Task brief :: Each line from the material with the word "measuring" in it must be copied.

Information provided ::
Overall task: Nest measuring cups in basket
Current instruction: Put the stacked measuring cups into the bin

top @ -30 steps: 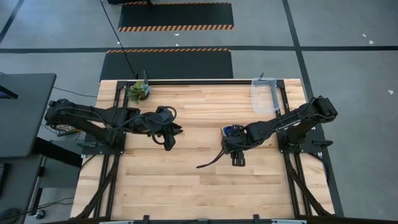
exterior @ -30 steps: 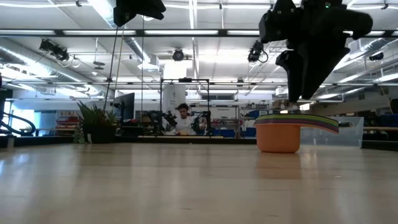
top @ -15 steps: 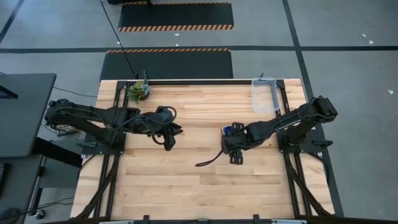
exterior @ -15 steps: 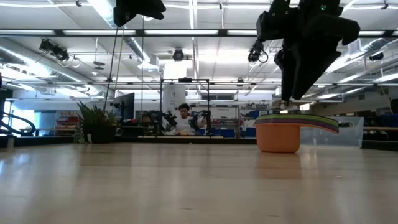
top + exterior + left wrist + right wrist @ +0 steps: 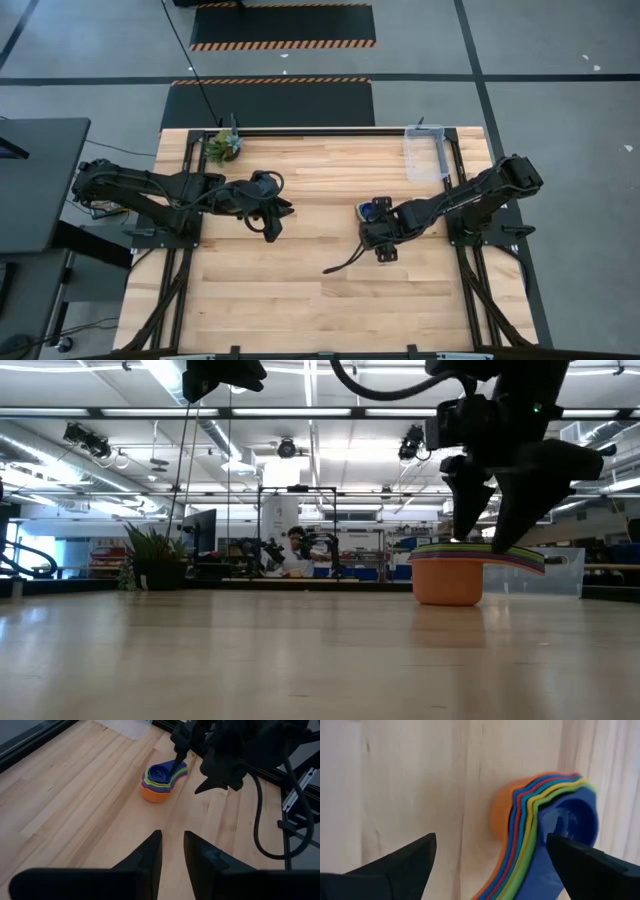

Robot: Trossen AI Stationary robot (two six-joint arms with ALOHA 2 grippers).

Problem solution ::
Overall task: Nest measuring cups in basket
Current instruction: Put the stacked measuring cups into the bin

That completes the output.